Conhecida como “Coral”, a obra de Beethoven evoca um poderoso sentimento de unidade. Sua grande composição, porém, é tão incrível quanto o modo que a compôs. Devido a sua experiência e talento, o músico já não precisava escutar as melodias e notas musicais com seus ouvidos, pois em sua mente já sabia como todas soavam. Essa capacidade de se aprofundar em sua música é motivo não apenas de reconhecimento de sua grandiosidade, mas também de inspiração sobre como não podemos nos “render” aos problemas externos.

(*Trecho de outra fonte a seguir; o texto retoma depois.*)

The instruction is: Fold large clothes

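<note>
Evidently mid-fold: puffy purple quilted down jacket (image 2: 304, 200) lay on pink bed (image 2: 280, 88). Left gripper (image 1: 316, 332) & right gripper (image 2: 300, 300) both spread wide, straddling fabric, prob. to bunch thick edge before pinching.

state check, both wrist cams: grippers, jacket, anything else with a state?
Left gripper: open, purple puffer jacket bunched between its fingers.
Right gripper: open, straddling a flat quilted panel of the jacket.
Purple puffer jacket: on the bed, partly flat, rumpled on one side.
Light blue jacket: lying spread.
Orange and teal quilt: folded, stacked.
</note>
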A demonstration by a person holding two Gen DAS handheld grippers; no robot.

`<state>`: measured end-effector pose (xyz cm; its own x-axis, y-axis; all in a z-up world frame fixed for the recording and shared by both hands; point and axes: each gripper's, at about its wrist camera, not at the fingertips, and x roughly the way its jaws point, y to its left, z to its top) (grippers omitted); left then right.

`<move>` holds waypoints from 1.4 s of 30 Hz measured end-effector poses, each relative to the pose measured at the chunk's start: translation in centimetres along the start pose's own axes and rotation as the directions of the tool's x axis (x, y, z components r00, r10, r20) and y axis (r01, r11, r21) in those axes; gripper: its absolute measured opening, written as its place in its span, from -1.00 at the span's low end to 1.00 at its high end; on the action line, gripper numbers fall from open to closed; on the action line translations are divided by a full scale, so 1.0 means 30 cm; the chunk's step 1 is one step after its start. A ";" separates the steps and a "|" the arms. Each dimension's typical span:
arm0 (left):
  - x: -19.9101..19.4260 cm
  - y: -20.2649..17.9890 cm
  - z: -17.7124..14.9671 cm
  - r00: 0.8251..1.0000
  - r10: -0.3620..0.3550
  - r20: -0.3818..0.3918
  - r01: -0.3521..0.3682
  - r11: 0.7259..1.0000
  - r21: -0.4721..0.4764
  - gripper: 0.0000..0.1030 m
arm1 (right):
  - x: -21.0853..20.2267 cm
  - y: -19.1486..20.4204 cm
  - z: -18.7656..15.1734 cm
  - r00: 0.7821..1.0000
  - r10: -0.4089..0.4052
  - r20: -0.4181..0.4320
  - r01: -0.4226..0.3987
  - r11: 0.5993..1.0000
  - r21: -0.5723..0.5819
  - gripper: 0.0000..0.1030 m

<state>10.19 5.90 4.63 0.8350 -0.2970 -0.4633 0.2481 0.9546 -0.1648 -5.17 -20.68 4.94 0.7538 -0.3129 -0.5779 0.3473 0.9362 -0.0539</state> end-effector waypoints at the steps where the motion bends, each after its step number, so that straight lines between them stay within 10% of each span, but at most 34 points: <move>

A 9º sinfonia foi a última desse tipo composta por Beethoven, que faleceria em 1827, três anos após a finalização dessa obra. Cerca de 20 mil pessoas acompanharam seu cortejo fúnebre em Viena, local onde foi sepultado. Apesar de sua morte física, há mais de 195 anos, Ludwig van Beethoven continua na memória cultural do Ocidente, sendo um dos músicos mais respeitados e reproduzidos dos nossos tempos. Suas melodias ecoarão ainda pelas nossas casas e cidades, pois agora já não fazem parte de apenas de um tempo que já passou, mas nos revela a beleza que há em captar os sentimentos humanos e traduzi-los a partir da música.

Visto isso, não poderíamos deixar de reconhecer sua genialidade e prestar essa singela homenagem ao grande músico. Que possamos sempre escutar suas sinfonias e lembrar da capacidade humana de superar a si mesmo e captar a beleza em seu modo mais sublime.